The court rendering the instant opinion was reluctant to follow suit.
 
“We repeat for this case what was said in Toolson:
 
‘Without re-examination of the underlying issues, the (judgment) below (is) affirmed on the authority of Federal Baseball Club of Baltimore v. National League of Professional Baseball Clubs, supra, so far as that decision determines that Congress had no intention of including the business of baseball within the scope of the federal antitrust laws.’ Id. at 284-85 (quoting Toolson, 346 U.S. at 357). Given the Flood court’s treatment of Federal Baseball and Toolson, it cannot be credibly argued that Flood announces a significant narrowing of the earlier decisions.”
 
As the Ninth Circuit has explained, ”Flood’s stare decisis and congressional acquiescence rationales suggest the Court intended the exemption to have the same scope as the exemption established in Federal Baseball and Toolson. After all, it would make little sense for Flood to have contracted (or expanded) the exemption from the one established in the cases in which Congress acquiesced and which generated reliance interests.

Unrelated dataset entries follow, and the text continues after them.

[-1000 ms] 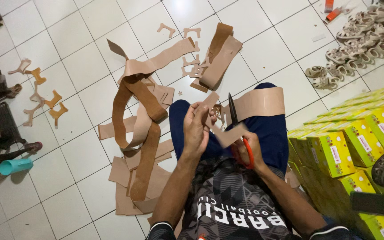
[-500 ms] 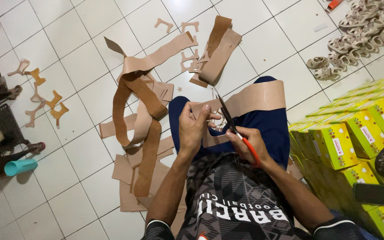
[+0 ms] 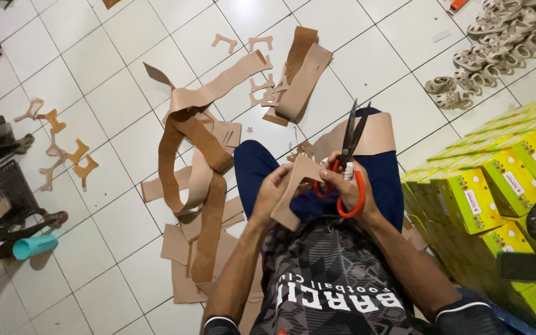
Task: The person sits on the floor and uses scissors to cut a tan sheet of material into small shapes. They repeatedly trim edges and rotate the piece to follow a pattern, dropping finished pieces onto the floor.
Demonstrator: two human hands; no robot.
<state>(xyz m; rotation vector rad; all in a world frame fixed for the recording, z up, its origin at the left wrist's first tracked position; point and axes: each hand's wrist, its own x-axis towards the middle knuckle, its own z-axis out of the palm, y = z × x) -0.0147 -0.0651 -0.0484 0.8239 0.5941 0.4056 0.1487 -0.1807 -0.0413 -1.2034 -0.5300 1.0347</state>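
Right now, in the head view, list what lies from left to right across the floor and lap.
Turquoise cup → orange cutouts → long tan strips → left hand → red-handled scissors → yellow-green boxes.

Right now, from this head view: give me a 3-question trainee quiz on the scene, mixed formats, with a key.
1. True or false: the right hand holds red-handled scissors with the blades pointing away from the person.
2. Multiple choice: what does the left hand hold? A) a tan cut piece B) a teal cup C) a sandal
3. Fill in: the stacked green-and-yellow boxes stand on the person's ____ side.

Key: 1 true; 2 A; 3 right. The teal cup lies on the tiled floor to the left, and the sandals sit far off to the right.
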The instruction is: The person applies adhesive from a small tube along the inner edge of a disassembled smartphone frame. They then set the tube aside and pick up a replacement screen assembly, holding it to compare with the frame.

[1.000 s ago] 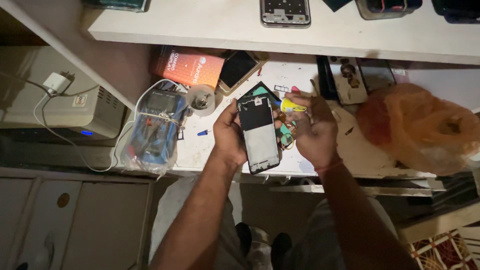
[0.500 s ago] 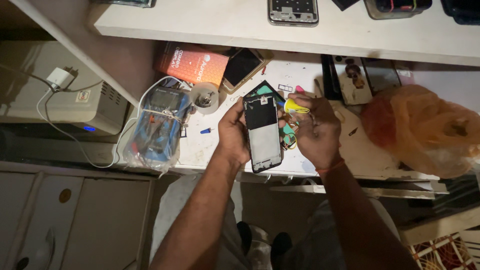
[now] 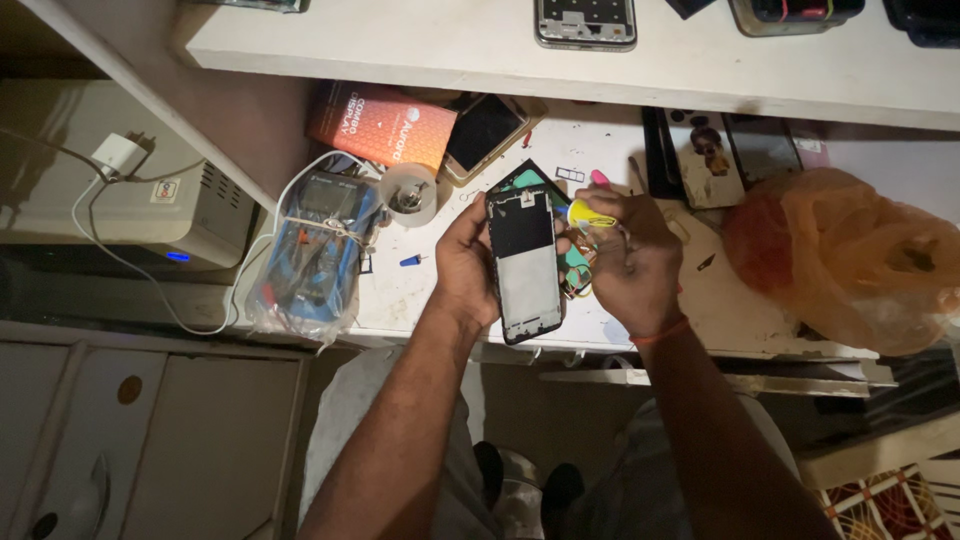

And Federal Baseball and Toolson clearly extend the baseball exemption to the entire ‘business of providing public baseball games for profit between clubs of professional baseball players.’ City of San Jose, 776 F.3d at 690. This Court finds this reasoning fully persuasive.”
 
In finding that the exemption should apply in the instant case, the judge wrote that “the employment relationship between baseball scouts and Franchises is central to the ‘business of baseball.’ Scouts play a critical role in directing talent to the Franchises, and the quality of the players is largely what determines success on the field as well as success in the ‘business of baseball.’ Because scouts’ work has a direct and critical effect on the selection of players who will participate in the games that the public will watch, their role cannot be characterized as ‘wholly collateral’ or ‘incidental’ to the business of professional baseball.”
 
Jordan Wyckoff, Individually and on Behalf of All Those Similarly Situated, and Darwin Cox v. Office of The Commissioner of Baseball, an unincorporated association doing business as Major League Baseball; S.D. N.Y.; 15 Civ. 5186 (PGG), 2016 U.S. Dist. LEXIS 135443; 2016-2 Trade Cas. (CCH) P79,782; 9/29/16
 
Attorneys of Record: (for plaintiffs) Garrett R Broshuis, LEAD ATTORNEY, Korein Tillery, LLC, St. Louis, MO; Thomas Kay Boardman, Judith S. Scolnick, Scott + Scott, L.L.P.( NYC), New York, NY; Michael C. Dell’Angelo, Patrick Fanning Madden, Sarah Schalman-Bergen, Berger & Montague, P.C., Philadelphia, PA; (for defendants) Adam Michael Lupion, Elise Michelle Bloom, LEAD ATTORNEYS, Proskauer Rose LLP (NY), New York, NY; Elliot Remsen Peters, LEAD ATTORNEY, John W. Keker, Robert Adam Lauridsen, Thomas Edward Gorman, Keker & Van Nest, LLP, San Francisco, CA.